### What to produce
For this exercise, copy all the data exactly and include none of the pictures.

### Collected data
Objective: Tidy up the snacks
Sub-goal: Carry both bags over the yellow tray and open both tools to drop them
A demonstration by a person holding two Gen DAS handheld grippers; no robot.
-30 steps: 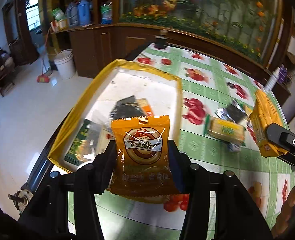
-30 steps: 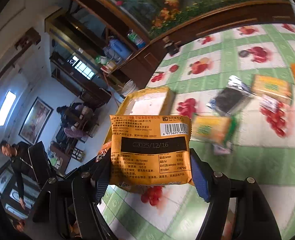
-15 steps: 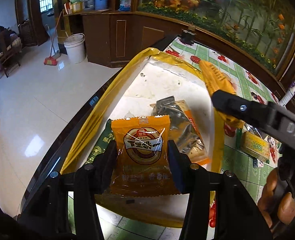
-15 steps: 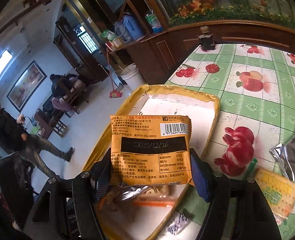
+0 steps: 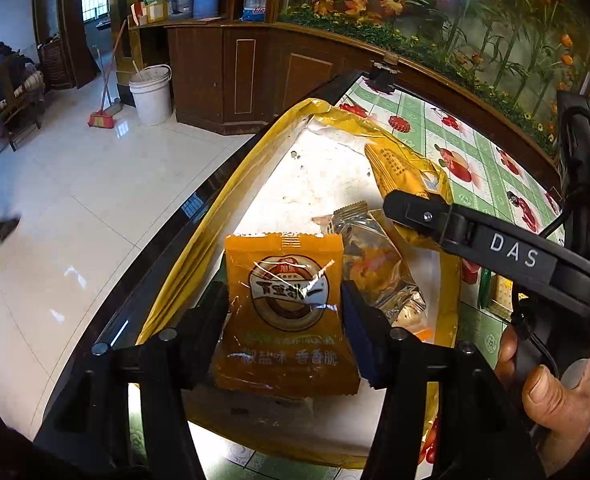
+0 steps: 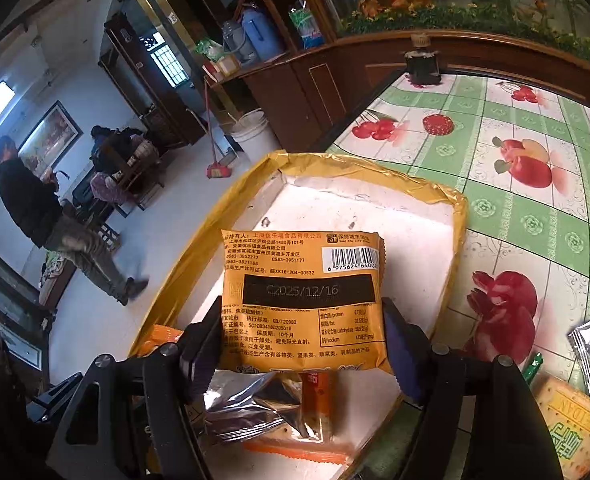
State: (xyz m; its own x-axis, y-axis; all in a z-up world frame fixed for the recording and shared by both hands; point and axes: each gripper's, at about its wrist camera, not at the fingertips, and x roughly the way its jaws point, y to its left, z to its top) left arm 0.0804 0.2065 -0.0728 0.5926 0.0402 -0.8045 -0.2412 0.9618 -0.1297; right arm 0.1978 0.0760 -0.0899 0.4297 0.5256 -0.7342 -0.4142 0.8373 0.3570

### Task output
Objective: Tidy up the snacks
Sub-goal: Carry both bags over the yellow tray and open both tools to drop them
A demonstration by a person holding two Gen DAS handheld grippers; no robot.
-30 steps: 
-30 steps: 
-15 steps: 
-15 steps: 
+0 steps: 
+0 steps: 
State: (xyz m; its own x-axis, y-axis; all in a z-up world frame fixed for the recording and shared by both hands; point and axes: each gripper's, at about its wrist camera, not at the fingertips, and x roughly the way its jaws point, y to its left, z to its top) left arm 0.0804 0.2065 -0.0728 0.5926 0.0402 -0.8045 -0.2412 0.9618 -0.1297; right arm 0.1978 0.0760 -0.0899 0.4297 0.5256 -0.7342 -0.4142 0.8373 0.3570

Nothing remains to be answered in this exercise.